### TASK STATEMENT
Word for word, restate the lines from the start of the data down to the line with "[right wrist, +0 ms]", both included.

### SUPPLIED INFORMATION
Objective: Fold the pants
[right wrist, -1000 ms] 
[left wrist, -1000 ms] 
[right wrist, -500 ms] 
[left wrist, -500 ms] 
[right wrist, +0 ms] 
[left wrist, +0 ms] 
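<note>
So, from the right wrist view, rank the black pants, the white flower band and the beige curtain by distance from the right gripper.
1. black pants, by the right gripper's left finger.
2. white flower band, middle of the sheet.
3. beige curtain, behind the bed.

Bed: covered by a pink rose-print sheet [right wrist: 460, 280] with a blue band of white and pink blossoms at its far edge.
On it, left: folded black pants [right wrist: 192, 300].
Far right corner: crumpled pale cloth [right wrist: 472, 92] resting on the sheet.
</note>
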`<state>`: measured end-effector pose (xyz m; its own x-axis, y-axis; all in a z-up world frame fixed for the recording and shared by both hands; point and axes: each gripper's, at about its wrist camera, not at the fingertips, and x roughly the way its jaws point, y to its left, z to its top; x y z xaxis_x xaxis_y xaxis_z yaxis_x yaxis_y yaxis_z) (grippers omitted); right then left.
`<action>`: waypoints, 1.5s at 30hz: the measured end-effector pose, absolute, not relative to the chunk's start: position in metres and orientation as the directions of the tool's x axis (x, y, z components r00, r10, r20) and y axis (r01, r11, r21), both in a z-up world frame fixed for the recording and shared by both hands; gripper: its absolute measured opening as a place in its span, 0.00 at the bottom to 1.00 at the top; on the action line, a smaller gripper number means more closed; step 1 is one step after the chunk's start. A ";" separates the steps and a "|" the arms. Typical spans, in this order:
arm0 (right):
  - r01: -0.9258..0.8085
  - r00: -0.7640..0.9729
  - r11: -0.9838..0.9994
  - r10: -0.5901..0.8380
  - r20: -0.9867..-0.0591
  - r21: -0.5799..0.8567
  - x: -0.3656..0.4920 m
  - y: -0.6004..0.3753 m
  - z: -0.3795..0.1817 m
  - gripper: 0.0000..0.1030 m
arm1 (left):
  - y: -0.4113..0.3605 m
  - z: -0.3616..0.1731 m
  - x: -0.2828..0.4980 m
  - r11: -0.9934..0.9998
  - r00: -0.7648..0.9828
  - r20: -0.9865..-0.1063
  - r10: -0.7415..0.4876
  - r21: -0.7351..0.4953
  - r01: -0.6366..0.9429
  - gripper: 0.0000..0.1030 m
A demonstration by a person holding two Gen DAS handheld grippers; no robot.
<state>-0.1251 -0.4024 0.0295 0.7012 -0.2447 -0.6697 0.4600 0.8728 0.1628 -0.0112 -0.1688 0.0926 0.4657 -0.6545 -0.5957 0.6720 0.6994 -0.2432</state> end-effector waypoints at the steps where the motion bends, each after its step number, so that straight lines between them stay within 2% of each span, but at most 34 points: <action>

### SOLUTION TO THIS TASK
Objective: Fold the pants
[right wrist, -1000 ms] 
[left wrist, -1000 ms] 
[right wrist, -500 ms] 
[left wrist, -500 ms] 
[right wrist, +0 ms] 

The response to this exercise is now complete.